YOUR ASSIGNMENT —
Copy out all of the data that follows, exactly as it appears.

SOURCE DATA —
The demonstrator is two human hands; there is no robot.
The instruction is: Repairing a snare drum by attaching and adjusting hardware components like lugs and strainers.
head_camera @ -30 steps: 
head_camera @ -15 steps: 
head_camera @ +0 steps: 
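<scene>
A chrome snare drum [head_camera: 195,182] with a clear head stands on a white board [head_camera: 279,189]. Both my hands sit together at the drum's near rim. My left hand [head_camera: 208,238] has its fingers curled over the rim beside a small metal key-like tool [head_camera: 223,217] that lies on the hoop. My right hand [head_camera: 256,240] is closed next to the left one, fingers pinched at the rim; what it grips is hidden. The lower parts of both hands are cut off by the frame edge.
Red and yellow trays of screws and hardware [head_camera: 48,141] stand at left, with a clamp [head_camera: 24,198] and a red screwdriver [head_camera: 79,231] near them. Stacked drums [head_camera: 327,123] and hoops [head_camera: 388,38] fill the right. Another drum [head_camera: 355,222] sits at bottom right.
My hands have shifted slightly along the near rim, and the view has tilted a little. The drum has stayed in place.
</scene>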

REPLY —
The demonstrator is two human hands; there is no robot.
The instruction is: Repairing a snare drum by attaching and adjusting hardware components like lugs and strainers.
head_camera @ -30 steps: 
head_camera @ -15 steps: 
head_camera @ +0 steps: 
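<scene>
A chrome snare drum [head_camera: 195,182] with a clear head stands on a white board [head_camera: 279,189]. Both my hands sit together at the drum's near rim. My left hand [head_camera: 208,238] has its fingers curled over the rim beside a small metal key-like tool [head_camera: 223,217] that lies on the hoop. My right hand [head_camera: 256,240] is closed next to the left one, fingers pinched at the rim; what it grips is hidden. The lower parts of both hands are cut off by the frame edge.
Red and yellow trays of screws and hardware [head_camera: 48,141] stand at left, with a clamp [head_camera: 24,198] and a red screwdriver [head_camera: 79,231] near them. Stacked drums [head_camera: 327,123] and hoops [head_camera: 388,38] fill the right. Another drum [head_camera: 355,222] sits at bottom right.
My hands have shifted slightly along the near rim, and the view has tilted a little. The drum has stayed in place.
</scene>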

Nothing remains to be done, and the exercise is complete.